• WORK TO BE COMPLETED:
Transcribe the data below verbatim from the line with "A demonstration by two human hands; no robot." to the line with "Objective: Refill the". Include both of those lines.

• INFORMATION SHOWN:
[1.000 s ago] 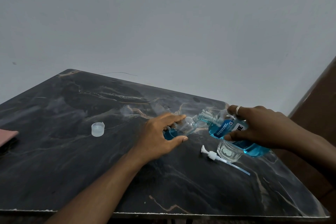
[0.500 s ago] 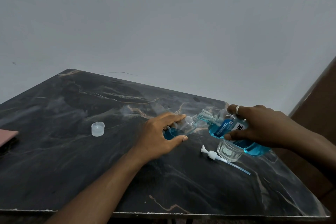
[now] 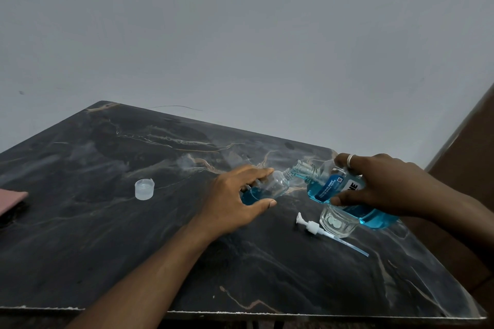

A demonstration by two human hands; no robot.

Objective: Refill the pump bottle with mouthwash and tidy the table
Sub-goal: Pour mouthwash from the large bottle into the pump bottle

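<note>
Head view: your left hand [image 3: 235, 195] grips the tilted pump bottle [image 3: 270, 187], part-filled with blue. Your right hand [image 3: 379, 184] grips the tipped mouthwash bottle [image 3: 328, 187], its neck at the pump bottle's mouth. The pump head [image 3: 312, 227] lies on the table [image 3: 107, 248], just beside the glass [image 3: 336, 224].

The light is dim, cool and flat, with no clear source: the grey wall [image 3: 240, 35] is evenly lit and darkens a little toward the corners, and shadows on the dark table [image 3: 80, 248] are faint and soft. A pale sheen lies on the table's far middle, with small glints on the glass [image 3: 337, 224] and mouthwash bottle [image 3: 328, 187]. The wide lens bends the table's edges, and fine detail is slightly soft.
</note>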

• EXERCISE SOLUTION:
A demonstration by two human hands; no robot.

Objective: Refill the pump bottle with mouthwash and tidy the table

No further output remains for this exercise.